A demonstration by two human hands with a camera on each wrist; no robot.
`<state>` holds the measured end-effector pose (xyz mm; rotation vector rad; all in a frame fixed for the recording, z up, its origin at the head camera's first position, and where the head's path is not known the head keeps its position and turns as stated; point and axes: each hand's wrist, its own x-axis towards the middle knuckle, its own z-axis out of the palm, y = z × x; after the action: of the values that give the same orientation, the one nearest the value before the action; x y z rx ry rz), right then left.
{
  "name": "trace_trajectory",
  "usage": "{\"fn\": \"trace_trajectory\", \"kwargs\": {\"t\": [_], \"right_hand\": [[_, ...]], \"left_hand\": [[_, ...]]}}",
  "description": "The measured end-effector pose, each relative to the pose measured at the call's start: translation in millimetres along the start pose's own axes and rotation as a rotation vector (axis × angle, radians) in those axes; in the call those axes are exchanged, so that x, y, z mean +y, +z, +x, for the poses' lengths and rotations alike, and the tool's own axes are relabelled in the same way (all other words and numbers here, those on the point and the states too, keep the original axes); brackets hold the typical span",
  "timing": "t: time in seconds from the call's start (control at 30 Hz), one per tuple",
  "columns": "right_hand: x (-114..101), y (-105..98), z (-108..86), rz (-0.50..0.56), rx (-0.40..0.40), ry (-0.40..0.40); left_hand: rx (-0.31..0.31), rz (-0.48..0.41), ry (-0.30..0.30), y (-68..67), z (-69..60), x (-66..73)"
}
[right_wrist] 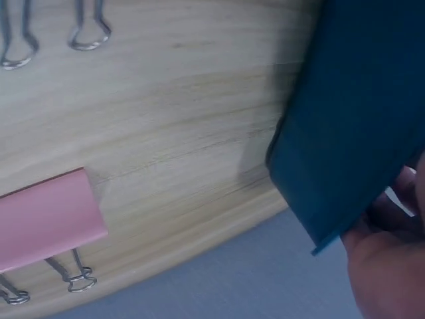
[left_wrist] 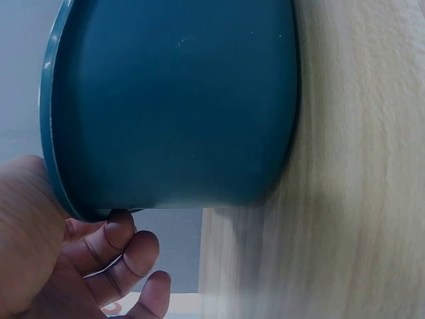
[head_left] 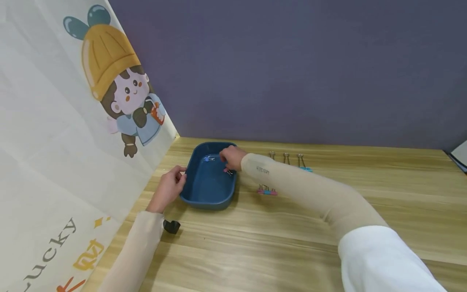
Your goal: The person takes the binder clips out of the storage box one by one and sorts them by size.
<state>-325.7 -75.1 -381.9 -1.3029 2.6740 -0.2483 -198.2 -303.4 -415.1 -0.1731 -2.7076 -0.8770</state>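
Note:
A dark blue plastic bin (head_left: 209, 201) stands on the wooden table near the left wall. My left hand (head_left: 170, 184) pinches its left rim; in the left wrist view the thumb side and index finger meet at the rim, and the other fingers curl loosely. My right hand (head_left: 232, 157) reaches over the right rim, fingers bent down inside. Close below those fingertips is a pink binder clip (head_left: 228, 171) in the bin; whether they hold anything is hidden. A blue binder clip (head_left: 208, 158) lies farther back on the bin floor.
Right of the bin, several binder clips stand in a back row, one a blue clip (head_left: 305, 169). A nearer group has pink and blue clips (head_left: 267, 192). A pink clip (right_wrist: 50, 219) shows large in the right wrist view. A purple panel (head_left: 292, 73) closes the back.

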Motion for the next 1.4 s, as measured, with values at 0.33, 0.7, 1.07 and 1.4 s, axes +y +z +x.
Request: {"fn": "trace_trajectory", "kwargs": {"t": [0.33, 0.7, 1.07, 1.4], "right_hand": [[-8, 4, 18.8, -0.103, -0.012, 0.197], [-11, 18, 32.5, -0.155, -0.046, 0.300], [-3, 15, 23.8, -0.092, 0.037, 0.150], [2, -16, -12.8, -0.032, 0.212, -0.045]], "left_hand": [[-0.017, -0.012, -0.016, -1.2, 0.2, -0.6], [-0.015, -0.015, -0.004, -0.9, 1.0, 3.5], [-0.024, -0.027, -0.020, 1.2, -0.3, 2.9], [-0.024, -0.005, -0.021, 0.4, 0.8, 1.2]]}}
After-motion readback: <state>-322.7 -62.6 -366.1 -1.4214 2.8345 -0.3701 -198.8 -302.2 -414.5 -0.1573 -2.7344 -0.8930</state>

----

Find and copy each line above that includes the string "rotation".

■ **Result of this task**:
`<state>` holds the measured end-effector pose (xyz mm; rotation vector rad; all in a frame fixed for the recording, z up, its origin at the head camera's first position, and where the head's path is not known the head keeps its position and turns as stated; point and axes: each hand's wrist, its own x-axis towards the middle knuckle, its own z-axis out of the palm, y = z × x; after the action: of the values that give the same orientation, the one nearest the value before the action; x y z rx ry rz), right then left.
  "description": "The measured end-effector pose, each relative to the pose measured at the call's start: translation in millimetres along the start pose's own axes and rotation as a rotation vector (axis × angle, radians) in those axes; in the call those axes are exchanged, so that x, y, z mean +y, +z, +x, for the poses' lengths and rotations alike, and the tool's own axes are relabelled in the same way (all other words and numbers here, those on the point and the states too, keep the original axes); brackets hold the typical span",

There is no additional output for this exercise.